=== Begin Enclosure ===

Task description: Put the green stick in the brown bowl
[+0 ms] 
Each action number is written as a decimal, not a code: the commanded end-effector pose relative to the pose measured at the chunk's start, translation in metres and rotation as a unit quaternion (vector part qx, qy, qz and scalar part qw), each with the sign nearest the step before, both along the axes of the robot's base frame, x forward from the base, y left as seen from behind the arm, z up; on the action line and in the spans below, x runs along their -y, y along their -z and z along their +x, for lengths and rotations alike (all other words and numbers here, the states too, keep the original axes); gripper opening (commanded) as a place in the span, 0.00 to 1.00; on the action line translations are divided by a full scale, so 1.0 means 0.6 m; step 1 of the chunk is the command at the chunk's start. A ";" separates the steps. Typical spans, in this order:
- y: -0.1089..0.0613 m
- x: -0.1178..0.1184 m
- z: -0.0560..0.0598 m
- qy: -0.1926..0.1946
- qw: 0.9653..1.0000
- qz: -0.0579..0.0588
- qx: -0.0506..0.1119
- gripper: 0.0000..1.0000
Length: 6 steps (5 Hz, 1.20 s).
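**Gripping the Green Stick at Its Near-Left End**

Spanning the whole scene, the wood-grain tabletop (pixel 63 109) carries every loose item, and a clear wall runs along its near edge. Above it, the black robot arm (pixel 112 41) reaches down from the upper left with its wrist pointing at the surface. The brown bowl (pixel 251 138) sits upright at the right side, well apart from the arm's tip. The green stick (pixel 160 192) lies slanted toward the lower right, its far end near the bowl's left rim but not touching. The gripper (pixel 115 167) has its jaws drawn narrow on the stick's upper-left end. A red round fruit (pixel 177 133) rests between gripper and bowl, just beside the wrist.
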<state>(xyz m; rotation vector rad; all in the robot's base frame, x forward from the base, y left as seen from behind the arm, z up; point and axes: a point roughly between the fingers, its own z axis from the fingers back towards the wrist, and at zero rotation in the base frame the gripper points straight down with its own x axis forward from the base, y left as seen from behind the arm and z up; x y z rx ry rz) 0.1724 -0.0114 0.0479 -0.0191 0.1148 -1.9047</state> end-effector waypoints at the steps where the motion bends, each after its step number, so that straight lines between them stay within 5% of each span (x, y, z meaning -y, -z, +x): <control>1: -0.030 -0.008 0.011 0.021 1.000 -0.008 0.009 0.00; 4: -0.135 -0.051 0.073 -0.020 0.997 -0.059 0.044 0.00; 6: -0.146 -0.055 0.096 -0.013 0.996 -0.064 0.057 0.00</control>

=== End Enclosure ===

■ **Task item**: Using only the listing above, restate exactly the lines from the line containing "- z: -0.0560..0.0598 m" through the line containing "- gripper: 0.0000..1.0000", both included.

■ **Reply**:
- z: -0.0560..0.0598 m
- qy: -0.1926..0.1946
- qw: 0.9653..1.0000
- qz: -0.0579..0.0588
- qx: -0.0506..0.1119
- gripper: 0.0000..1.0000

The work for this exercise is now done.